_DESCRIPTION OF THE TASK_: Within the entries below, output exactly the lines between the line containing "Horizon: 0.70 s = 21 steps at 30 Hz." and the line containing "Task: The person", inclusive, and omit any picture.

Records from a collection
-- Opening Marker --

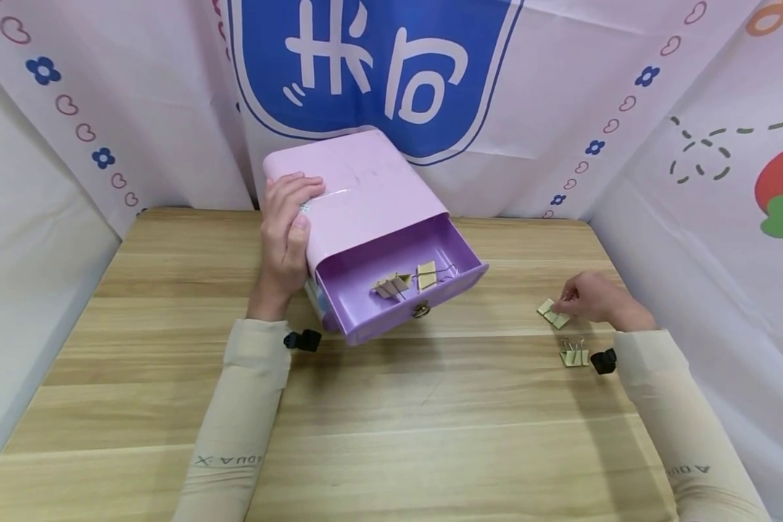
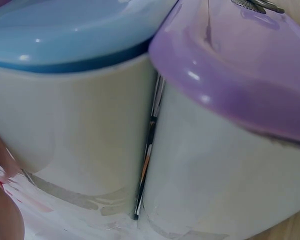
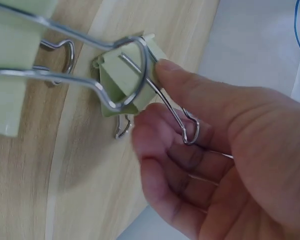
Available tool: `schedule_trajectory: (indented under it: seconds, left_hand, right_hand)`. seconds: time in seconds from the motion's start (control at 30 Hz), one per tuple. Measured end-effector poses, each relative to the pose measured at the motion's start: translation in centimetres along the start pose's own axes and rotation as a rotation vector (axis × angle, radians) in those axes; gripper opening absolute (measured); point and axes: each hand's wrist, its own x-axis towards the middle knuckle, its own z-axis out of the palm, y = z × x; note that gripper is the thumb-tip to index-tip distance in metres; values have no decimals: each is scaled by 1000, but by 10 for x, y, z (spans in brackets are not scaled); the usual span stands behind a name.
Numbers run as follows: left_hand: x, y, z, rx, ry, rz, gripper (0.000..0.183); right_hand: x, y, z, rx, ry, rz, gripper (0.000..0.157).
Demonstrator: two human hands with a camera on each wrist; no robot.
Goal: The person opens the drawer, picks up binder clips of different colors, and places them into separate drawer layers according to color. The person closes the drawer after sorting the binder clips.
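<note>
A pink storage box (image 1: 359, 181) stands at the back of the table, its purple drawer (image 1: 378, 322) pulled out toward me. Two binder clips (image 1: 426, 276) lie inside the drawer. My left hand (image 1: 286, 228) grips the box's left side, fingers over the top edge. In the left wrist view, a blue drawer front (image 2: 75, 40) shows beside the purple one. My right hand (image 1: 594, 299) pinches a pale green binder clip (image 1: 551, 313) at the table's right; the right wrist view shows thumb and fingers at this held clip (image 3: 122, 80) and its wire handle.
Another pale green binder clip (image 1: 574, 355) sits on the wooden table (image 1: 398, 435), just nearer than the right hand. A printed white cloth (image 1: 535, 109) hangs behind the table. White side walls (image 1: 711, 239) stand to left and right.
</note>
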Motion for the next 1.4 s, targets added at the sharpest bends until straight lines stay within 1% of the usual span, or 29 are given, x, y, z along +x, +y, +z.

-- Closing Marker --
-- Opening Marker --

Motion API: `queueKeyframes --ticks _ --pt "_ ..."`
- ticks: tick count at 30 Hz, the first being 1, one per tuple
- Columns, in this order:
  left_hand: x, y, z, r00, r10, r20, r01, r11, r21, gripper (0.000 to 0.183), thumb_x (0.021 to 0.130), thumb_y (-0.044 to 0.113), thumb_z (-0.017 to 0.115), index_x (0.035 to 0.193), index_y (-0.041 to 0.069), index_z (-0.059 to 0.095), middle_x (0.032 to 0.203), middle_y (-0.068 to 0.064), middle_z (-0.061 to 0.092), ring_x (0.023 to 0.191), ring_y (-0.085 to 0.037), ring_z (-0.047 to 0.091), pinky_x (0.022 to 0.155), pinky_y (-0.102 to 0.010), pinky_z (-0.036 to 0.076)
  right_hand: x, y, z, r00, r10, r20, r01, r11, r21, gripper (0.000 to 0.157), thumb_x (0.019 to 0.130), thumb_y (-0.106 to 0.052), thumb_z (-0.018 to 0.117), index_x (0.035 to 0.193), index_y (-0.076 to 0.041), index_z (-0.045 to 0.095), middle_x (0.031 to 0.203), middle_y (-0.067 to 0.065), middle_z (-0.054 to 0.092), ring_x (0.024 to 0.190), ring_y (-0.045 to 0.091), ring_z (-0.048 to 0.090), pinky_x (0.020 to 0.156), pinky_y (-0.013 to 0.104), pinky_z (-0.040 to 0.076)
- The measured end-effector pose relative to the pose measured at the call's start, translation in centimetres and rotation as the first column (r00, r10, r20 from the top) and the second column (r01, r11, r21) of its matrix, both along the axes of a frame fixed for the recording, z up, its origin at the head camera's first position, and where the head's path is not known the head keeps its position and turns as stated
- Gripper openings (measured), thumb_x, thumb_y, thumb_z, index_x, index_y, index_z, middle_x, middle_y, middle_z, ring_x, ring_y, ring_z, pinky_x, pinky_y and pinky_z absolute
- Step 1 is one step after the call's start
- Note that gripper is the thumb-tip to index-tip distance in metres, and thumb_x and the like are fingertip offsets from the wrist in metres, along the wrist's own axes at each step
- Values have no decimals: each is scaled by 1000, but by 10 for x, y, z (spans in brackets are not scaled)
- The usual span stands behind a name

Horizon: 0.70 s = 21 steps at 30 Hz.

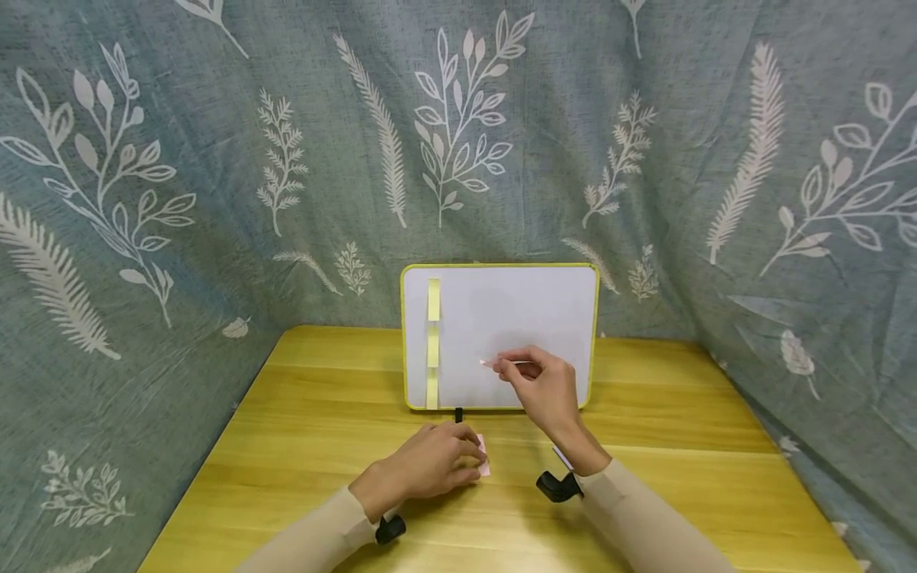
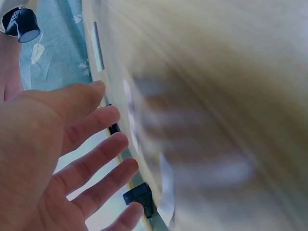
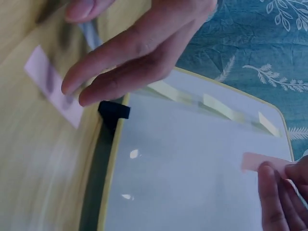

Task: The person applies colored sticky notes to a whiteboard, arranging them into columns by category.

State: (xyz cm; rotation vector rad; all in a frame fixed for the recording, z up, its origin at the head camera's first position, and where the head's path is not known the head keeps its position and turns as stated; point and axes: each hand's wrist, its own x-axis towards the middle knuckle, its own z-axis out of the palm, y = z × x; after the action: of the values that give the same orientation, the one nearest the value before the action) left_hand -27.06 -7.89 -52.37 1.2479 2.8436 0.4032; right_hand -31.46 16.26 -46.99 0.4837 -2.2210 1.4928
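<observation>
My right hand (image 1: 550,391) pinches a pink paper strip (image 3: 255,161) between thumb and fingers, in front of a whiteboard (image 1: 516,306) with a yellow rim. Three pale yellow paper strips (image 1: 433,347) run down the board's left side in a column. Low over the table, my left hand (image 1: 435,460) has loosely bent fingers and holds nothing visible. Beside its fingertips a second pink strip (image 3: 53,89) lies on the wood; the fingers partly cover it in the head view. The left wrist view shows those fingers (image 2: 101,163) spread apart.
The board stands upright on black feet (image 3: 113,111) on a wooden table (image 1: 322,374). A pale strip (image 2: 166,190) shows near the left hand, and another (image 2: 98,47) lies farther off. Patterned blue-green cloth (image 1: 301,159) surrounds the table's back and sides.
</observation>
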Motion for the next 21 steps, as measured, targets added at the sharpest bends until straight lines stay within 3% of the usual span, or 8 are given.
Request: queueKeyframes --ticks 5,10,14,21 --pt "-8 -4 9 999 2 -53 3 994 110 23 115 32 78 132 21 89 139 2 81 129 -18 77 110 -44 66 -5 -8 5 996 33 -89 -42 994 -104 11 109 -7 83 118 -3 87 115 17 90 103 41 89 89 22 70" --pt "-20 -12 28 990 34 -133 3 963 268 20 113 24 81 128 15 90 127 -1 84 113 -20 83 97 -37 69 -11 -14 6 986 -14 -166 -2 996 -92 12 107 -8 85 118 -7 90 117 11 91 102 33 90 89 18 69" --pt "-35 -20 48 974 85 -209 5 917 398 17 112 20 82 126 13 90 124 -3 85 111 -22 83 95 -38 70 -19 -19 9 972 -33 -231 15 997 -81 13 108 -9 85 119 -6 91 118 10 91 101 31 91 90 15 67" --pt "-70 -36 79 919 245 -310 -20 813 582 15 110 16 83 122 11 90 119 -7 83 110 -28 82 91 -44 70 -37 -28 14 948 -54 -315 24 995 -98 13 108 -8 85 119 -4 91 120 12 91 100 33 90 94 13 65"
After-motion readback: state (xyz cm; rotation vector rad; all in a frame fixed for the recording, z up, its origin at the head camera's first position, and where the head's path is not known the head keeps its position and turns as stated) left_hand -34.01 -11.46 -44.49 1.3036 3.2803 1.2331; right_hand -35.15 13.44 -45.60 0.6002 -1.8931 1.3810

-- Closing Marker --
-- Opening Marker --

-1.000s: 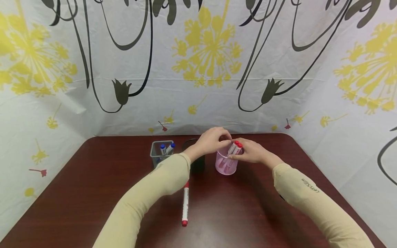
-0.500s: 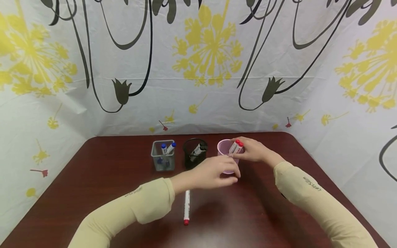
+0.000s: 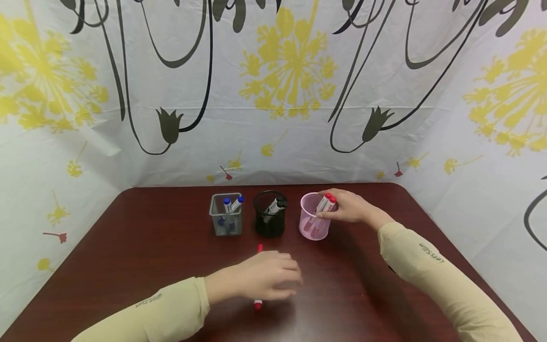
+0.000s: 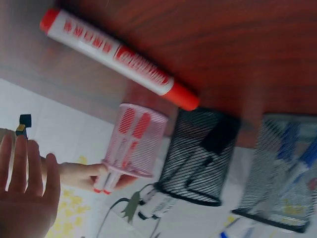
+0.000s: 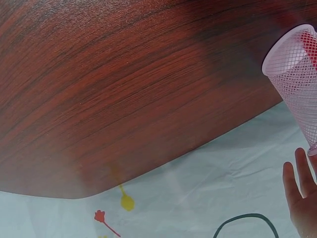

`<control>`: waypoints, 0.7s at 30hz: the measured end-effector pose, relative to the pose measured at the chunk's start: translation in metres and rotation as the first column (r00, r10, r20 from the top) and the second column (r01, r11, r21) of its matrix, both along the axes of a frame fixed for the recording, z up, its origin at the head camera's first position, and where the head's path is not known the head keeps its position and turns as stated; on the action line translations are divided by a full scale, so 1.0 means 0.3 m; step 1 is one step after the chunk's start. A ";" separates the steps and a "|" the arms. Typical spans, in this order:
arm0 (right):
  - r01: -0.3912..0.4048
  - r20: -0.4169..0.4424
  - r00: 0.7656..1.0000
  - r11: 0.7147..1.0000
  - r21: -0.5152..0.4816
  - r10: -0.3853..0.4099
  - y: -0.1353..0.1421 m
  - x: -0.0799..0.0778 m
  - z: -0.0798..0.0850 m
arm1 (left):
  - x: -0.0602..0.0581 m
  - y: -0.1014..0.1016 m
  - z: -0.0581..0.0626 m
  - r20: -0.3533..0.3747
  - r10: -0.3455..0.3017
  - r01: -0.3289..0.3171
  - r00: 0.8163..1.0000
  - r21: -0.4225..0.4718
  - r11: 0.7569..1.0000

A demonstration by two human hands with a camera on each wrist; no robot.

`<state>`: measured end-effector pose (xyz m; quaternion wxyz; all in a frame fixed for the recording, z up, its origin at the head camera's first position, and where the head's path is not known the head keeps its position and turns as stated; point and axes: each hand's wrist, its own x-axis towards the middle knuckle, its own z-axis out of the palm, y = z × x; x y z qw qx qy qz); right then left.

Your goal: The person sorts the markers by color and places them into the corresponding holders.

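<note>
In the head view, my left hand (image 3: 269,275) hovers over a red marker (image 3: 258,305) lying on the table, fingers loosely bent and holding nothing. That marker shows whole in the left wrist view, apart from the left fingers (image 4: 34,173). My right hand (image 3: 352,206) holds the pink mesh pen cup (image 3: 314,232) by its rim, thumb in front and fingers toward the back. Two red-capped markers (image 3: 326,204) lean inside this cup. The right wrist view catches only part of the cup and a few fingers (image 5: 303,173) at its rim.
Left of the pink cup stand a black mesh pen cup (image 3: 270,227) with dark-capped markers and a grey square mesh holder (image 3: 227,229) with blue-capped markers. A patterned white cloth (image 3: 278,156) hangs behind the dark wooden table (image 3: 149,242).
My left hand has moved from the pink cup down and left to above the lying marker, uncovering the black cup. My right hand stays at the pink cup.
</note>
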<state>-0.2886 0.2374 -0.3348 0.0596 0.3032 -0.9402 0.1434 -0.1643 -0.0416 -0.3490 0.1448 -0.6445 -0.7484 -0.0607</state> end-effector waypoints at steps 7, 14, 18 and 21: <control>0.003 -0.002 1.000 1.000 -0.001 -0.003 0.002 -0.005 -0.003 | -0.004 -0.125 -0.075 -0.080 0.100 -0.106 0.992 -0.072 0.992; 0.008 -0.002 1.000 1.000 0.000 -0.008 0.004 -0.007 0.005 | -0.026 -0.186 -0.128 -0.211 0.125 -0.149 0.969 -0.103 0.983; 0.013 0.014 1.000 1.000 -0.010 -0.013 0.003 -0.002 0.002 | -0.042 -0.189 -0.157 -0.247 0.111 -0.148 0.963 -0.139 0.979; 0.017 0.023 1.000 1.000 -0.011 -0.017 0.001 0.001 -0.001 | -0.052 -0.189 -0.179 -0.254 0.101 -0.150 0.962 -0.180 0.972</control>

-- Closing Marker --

_YOUR SOLUTION_:
Horizon: 0.70 s = 21 steps at 30 Hz.


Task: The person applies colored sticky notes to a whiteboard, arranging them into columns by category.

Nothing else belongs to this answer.